• [PROBLEM REQUIREMENTS]: Although the records contain pictures, none belong in the copy: restate word for word only the lines from the one with "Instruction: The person" through the one with "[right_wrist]", both included.

Start of GIVEN INFORMATION

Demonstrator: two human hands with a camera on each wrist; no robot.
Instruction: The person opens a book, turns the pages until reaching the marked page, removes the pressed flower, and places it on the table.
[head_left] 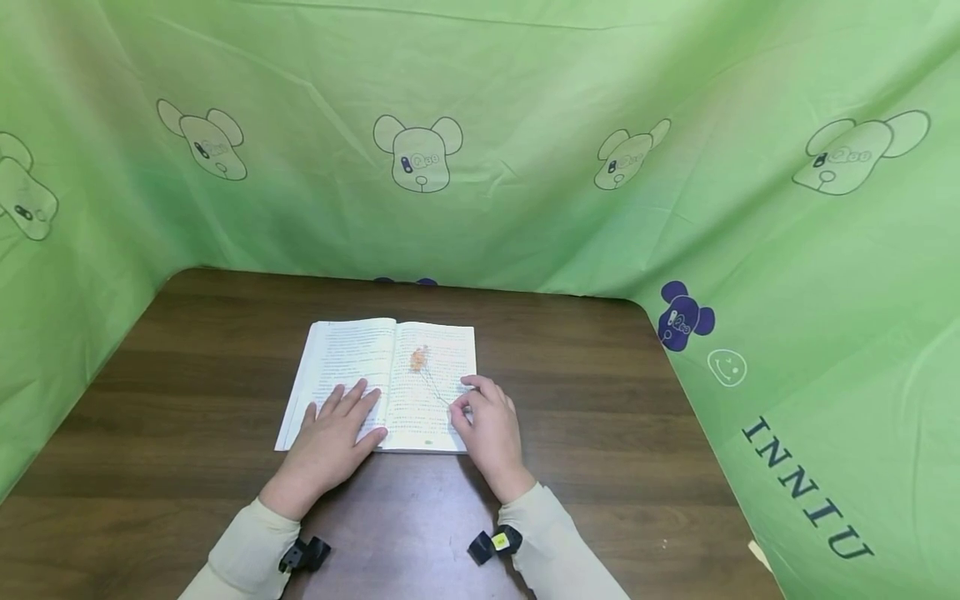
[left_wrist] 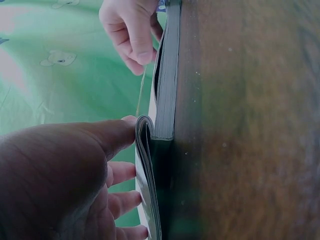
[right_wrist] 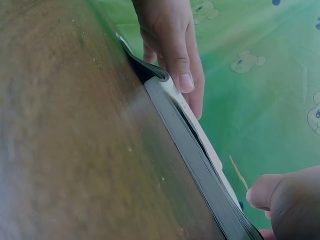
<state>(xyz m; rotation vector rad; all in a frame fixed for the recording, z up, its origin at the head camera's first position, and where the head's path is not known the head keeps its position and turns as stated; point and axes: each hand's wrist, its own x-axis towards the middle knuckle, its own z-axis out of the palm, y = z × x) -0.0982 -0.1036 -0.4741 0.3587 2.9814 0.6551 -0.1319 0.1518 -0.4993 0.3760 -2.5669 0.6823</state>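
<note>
An open book [head_left: 348, 346] with printed pages lies on the table. Spread flat, my left hand [head_left: 330, 446] presses on the lower part of its left page, fingers straight. Over the right page my right hand [head_left: 491, 433] pinches the end of a thin stem between thumb and forefinger. That stem belongs to a small dried flower [head_left: 417, 359] with an orange head, which points up and left over the page. In the right wrist view the stem [right_wrist: 238, 170] stands out from the thumb tip, above the page. Whether the flower head touches the paper I cannot tell.
The dark wooden table [head_left: 600, 392] extends around the book on all sides. A green cloth [head_left: 525, 225] with bear-head drawings hangs behind it and along both sides. Each wrist wears a small black camera over a light sleeve [head_left: 251, 542].
</note>
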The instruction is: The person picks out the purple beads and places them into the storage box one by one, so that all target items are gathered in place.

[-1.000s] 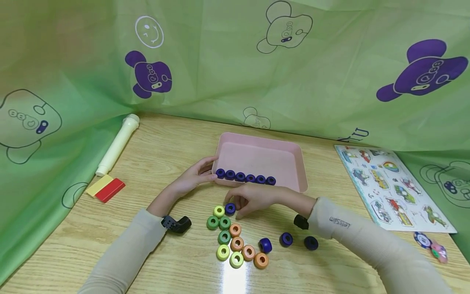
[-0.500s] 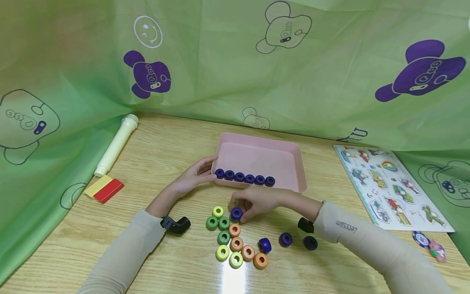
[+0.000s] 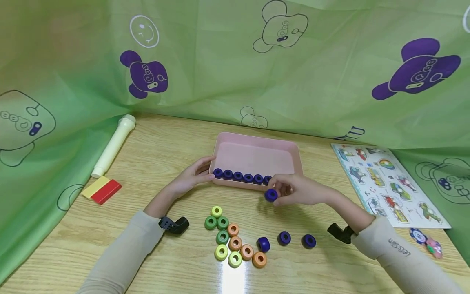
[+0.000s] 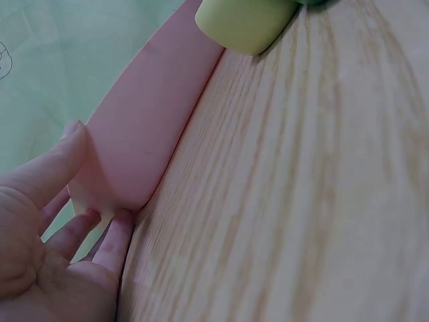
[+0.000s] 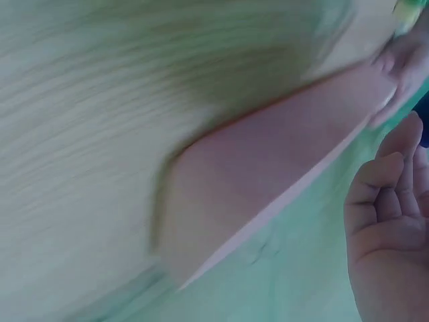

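A pink tray (image 3: 257, 157) holds a row of several dark blue ring beads (image 3: 238, 176) along its near wall. My left hand (image 3: 189, 179) holds the tray's near left corner; in the left wrist view its thumb lies on the rim and its fingers (image 4: 110, 248) against the wall. Just in front of the tray's near wall, my right hand (image 3: 299, 190) pinches one blue bead (image 3: 271, 195) between thumb and fingers, raised off the table. The right wrist view catches only a dark edge of that bead (image 5: 423, 119) beside the fingertips.
Green, yellow and orange beads (image 3: 235, 243) cluster on the near table, with a few blue beads (image 3: 284, 238) to their right. A picture puzzle board (image 3: 389, 183) lies at right, poker chips below it. A cream tube (image 3: 114, 147) and yellow-red piece (image 3: 101, 190) lie left. Green cloth stands behind.
My right hand has lifted the blue bead from beside the yellow and green ones and carried it right and up to the tray's near wall. The left hand keeps its place on the tray.
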Available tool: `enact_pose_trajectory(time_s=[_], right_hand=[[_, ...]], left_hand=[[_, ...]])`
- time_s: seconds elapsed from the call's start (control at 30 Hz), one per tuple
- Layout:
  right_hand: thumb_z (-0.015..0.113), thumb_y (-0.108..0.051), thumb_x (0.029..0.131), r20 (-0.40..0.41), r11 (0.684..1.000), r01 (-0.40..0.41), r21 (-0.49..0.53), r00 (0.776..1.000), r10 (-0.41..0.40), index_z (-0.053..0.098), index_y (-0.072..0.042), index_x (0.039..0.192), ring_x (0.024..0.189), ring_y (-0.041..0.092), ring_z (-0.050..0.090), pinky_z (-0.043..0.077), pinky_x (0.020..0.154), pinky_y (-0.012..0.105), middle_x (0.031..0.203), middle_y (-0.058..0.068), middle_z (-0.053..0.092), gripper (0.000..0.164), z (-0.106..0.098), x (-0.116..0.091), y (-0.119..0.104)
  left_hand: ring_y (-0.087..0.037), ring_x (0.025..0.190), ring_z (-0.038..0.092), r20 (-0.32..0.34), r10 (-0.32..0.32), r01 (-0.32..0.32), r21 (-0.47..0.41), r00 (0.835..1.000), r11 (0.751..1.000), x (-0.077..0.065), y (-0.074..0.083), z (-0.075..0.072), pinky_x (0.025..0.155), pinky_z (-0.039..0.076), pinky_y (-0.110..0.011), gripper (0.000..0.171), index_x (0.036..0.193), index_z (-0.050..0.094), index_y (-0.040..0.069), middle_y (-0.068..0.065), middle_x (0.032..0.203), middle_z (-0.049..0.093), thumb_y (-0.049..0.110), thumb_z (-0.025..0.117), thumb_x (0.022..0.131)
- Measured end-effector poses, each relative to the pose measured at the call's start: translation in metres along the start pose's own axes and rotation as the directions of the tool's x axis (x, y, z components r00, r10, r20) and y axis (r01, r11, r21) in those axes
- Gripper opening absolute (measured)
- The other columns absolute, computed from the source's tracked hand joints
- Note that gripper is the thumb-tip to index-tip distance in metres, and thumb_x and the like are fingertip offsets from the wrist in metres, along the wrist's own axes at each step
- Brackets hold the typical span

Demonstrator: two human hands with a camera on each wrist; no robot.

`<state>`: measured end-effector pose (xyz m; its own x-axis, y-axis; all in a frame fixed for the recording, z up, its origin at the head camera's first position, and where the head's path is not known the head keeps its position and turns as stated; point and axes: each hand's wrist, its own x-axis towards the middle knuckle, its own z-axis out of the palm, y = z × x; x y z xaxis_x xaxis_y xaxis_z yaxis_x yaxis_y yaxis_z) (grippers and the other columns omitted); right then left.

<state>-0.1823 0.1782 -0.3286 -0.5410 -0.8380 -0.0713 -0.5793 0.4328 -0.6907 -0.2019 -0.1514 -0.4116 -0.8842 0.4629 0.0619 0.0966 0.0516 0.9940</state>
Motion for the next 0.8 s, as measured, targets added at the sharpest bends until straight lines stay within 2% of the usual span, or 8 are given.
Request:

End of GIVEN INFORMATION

• [SOLUTION TO THIS TASK]:
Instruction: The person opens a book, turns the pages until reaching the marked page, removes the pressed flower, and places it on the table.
[head_left] 
[left_wrist] 
[right_wrist] 

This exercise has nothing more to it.